Order the following numbers from least to greatest. sqrt(11), - 0.4, (- 4/3) 0.8, sqrt(2)
Ordering the numbers from least to greatest:
(-4/3) 0.8, -0.4, sqrt(2), sqrt(11)
To order the numbers from least to greatest, let's compare them step-by-step.
1. The given numbers are:
sqrt(11), -0.4, (-4/3), 0.8, sqrt(2)
2. Let's compare sqrt(11) and -0.4:
-0.4 < sqrt(11)
3. Next, let's compare -0.4 and (-4/3):
-4/3 < -0.4
4. Now, let's compare (-4/3) and 0.8:
-4/3 < 0.8
5. Finally, let's compare 0.8 and sqrt(2):
sqrt(2) < 0.8
Thus, the numbers in order from least to greatest are:
-4/3, -0.4, sqrt(11), sqrt(2), 0.8
To order the numbers from least to greatest, we need to compare their values. Here's how you can do it step by step:
1. Start with the given numbers: sqrt(11), -0.4, (-4/3) 0.8, and sqrt(2).
2. First, let's compare the two square roots, sqrt(11) and sqrt(2). Since both numbers are positive, we can compare them directly. However, comparing square roots can be a bit tricky mentally, so let's use a calculator to find their decimal approximations:
- sqrt(11) ≈ 3.3166...
- sqrt(2) ≈ 1.4142...
So, sqrt(2) is smaller than sqrt(11) because 1.4142... is smaller than 3.3166....

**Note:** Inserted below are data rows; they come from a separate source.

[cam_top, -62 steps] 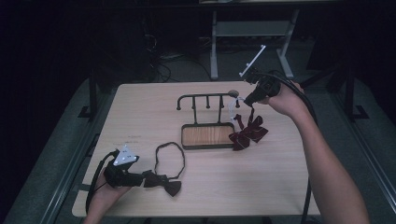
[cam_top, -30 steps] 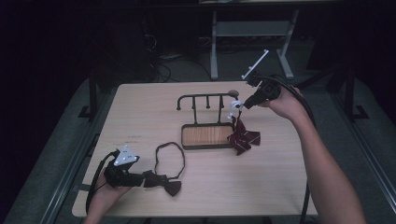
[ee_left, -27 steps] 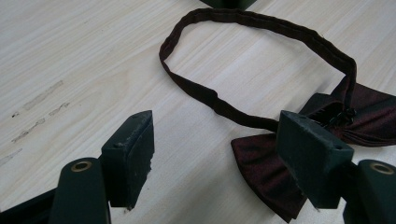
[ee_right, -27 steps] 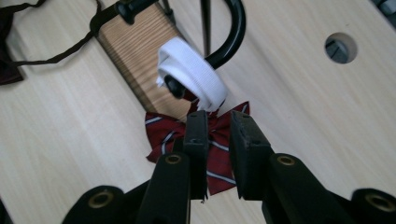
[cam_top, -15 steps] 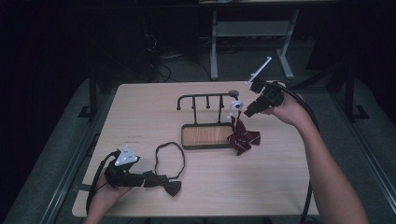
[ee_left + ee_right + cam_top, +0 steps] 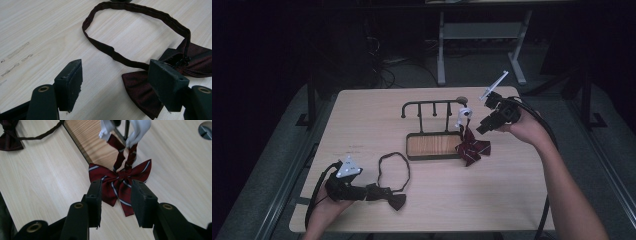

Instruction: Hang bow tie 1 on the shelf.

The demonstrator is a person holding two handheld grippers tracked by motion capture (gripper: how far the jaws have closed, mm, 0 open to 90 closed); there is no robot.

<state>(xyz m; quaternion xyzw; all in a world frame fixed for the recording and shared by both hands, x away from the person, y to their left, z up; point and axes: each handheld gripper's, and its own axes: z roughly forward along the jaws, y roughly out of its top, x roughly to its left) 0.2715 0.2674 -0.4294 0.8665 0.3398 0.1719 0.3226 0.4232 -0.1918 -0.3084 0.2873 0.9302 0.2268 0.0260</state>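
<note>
Wooden bench (image 6: 522, 200) in dark room | striped bow tie (image 6: 472, 148) hangs by its strap from rack (image 6: 432, 111), lower edge on bench; right gripper (image 6: 481, 129) apart, empty, just beside | left gripper (image 6: 379, 191) apart beside dark bow tie (image 6: 396, 200) lying flat at front left
</note>
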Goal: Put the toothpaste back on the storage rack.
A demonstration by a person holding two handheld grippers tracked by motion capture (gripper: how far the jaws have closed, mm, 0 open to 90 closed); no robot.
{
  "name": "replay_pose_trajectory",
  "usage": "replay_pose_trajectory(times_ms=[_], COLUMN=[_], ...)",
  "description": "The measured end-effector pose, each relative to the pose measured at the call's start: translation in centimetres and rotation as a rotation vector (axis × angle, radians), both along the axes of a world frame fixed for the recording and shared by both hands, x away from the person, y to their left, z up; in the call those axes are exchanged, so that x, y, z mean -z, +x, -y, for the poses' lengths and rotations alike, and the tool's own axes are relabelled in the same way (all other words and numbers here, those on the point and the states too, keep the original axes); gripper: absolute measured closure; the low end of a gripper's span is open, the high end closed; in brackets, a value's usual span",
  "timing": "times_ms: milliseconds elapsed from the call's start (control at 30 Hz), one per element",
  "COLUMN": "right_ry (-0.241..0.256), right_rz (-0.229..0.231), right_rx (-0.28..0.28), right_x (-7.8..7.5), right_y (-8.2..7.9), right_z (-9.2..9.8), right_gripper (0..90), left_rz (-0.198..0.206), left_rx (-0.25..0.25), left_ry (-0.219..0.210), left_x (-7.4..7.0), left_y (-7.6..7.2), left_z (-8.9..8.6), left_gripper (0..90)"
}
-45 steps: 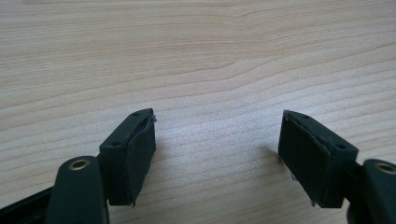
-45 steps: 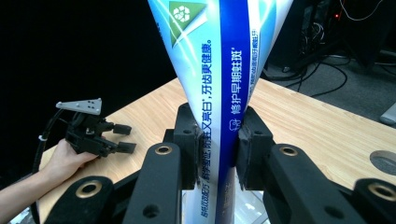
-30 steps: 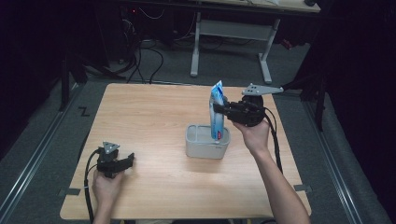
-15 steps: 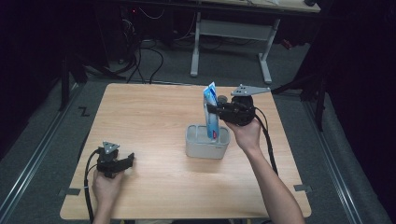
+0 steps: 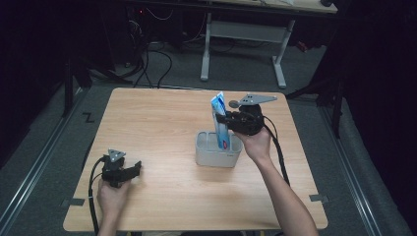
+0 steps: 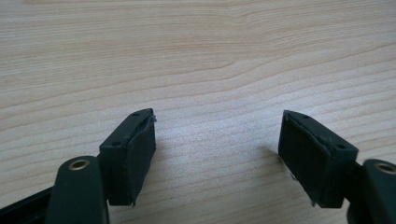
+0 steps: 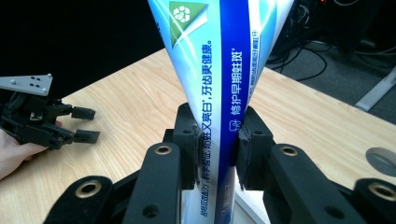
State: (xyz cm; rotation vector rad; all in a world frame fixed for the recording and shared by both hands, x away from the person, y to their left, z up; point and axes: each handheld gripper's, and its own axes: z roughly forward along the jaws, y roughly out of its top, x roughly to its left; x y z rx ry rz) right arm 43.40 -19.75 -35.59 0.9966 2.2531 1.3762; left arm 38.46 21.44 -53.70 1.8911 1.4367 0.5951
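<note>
A blue and white toothpaste tube (image 5: 221, 122) stands upright with its lower end inside a grey holder cup (image 5: 216, 157) near the middle of the wooden table (image 5: 162, 123). My right gripper (image 5: 233, 122) is shut on the tube (image 7: 219, 93) partway up, its pads (image 7: 189, 140) pressing both sides. My left gripper (image 5: 133, 170) rests low on the table at the front left, held in a hand. Its jaws stand wide apart, and between the pads (image 6: 135, 149) there is only bare wood. The right gripper view also catches the left gripper (image 7: 79, 125) off to the left.
A desk frame (image 5: 246, 34) and cables (image 5: 152, 59) stand on the floor beyond the far edge. The table (image 6: 196, 60) is bare wood around the holder. A grey disc (image 7: 380, 158) is set in the tabletop on the right of the right gripper view.
My right gripper has moved left and down with the tube, so that its lower end now sits in the holder cup. The left gripper has stayed still.
</note>
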Motion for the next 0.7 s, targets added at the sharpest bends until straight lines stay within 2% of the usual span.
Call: replay_pose_trajectory(times_ms=[233, 633, 700], right_ry=[-0.023, -0.035, -0.05], right_rz=[-0.011, -0.03, -0.033], right_rx=[-0.005, -0.007, -0.009], right_x=[0.6, 1.7, 1.8], right_y=[0.1, 0.2, 0.2], right_z=[-0.2, -0.5, -0.7], right_gripper=[72.9, 72.8, 72.8], left_rz=[0.0, 0.0, 0.0], left_rx=[0.0, 0.0, 0.0], left_ry=[0.002, 0.002, 0.001], left_x=[0.0, 0.0, 0.0], left_y=[0.0, 0.0, 0.0], left_z=[0.0, 0.0, 0.0], left_gripper=[28.1, 28.2, 28.2])
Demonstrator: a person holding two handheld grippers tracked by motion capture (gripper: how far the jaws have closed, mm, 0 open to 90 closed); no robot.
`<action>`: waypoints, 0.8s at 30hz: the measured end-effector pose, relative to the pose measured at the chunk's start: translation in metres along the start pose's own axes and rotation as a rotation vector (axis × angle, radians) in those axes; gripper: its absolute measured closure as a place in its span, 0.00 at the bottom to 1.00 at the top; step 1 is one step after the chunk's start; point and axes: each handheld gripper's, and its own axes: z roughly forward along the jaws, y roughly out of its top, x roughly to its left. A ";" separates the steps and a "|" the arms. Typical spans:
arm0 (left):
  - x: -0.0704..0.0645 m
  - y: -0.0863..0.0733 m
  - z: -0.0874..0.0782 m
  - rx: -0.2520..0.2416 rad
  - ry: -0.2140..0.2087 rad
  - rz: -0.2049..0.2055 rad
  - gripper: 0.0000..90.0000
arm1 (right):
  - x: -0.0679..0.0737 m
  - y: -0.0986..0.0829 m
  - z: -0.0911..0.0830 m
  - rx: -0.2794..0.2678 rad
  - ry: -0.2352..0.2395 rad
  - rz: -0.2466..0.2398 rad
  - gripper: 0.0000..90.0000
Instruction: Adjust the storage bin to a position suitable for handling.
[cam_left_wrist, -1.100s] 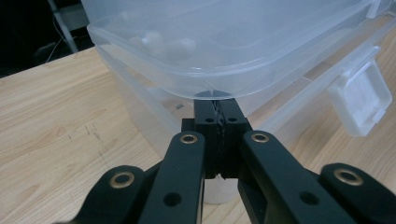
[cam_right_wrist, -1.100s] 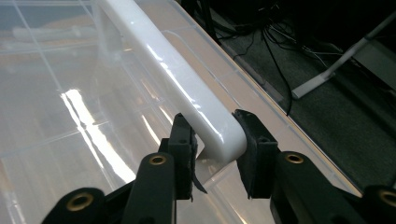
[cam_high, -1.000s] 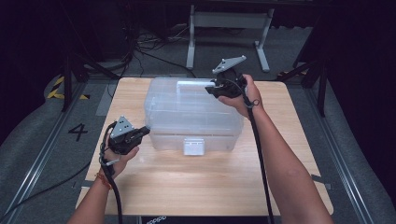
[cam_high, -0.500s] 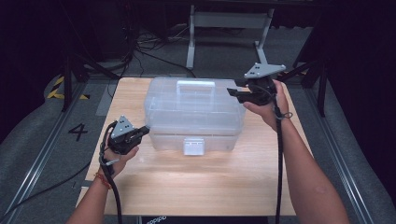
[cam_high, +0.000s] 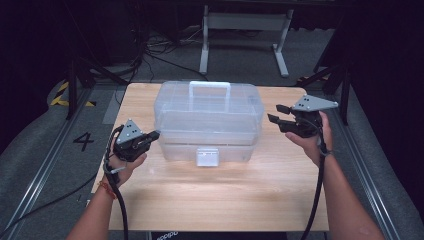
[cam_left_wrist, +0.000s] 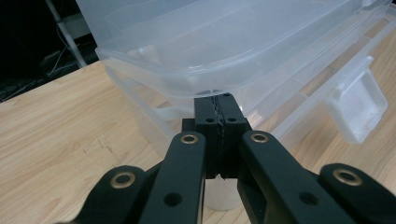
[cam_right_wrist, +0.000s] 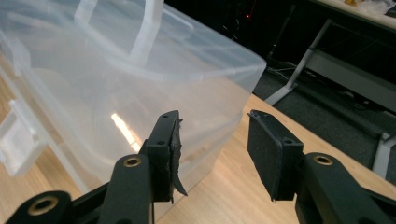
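Observation:
A clear plastic storage box (cam_high: 207, 120) with a lid, a carry handle (cam_high: 209, 89) and a front latch (cam_high: 207, 157) stands on the wooden table (cam_high: 210, 195). My left gripper (cam_high: 154, 134) is shut with nothing between its jaws, its tip right at the box's left end (cam_left_wrist: 187, 74), just under the lid's rim. My right gripper (cam_high: 276, 113) is open, a short way off the box's right end (cam_right_wrist: 140, 102), holding nothing. In the right gripper view one pad (cam_right_wrist: 173, 154) looks frayed at its lower edge.
The table's front half lies in front of the box. Beyond the far edge stands a grey metal frame (cam_high: 245, 25) on dark carpet with cables (cam_high: 150, 45). A floor mark "4" (cam_high: 83, 141) lies left of the table.
My right gripper has left the top of the box's lid, swung out to the right and come down beside the box's right end. The left gripper has stayed put.

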 end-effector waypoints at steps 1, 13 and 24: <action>0.001 0.001 0.000 0.002 -0.002 0.002 1.00 | 0.000 0.000 0.000 0.000 0.000 0.000 0.61; 0.006 0.020 -0.005 -0.002 -0.002 0.032 1.00 | 0.007 -0.023 0.011 0.033 0.058 0.027 0.56; 0.007 0.025 -0.006 0.003 -0.003 0.043 0.99 | 0.014 -0.033 0.024 0.048 0.053 0.031 0.54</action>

3. Next, compare -0.4 with the largest of the two square roots we just compared, sqrt(11). Since -0.4 is negative and sqrt(11) is positive, we know that -0.4 is smaller than sqrt(11).
4. Now let's compare the remaining two fractions, (-4/3) 0.8 and sqrt(2). Even though (-4/3) 0.8 might look complex, it's actually a single number. Let's simplify it: -4/3 ≈ -1.3333..., so (-4/3) 0.8 ≈ -1.3333... × 0.8 ≈ -1.0666....
Comparing this with sqrt(2) (≈ 1.4142...), we can see that (-4/3) 0.8 is smaller since -1.0666... is less than 1.4142....
5. Finally, we have -0.4 < (-4/3) 0.8 < sqrt(2) < sqrt(11).
So, from least to greatest, the order is: -0.4, (-4/3) 0.8, sqrt(2), sqrt(11).
Remember, decimal approximations were used for comparison purposes only.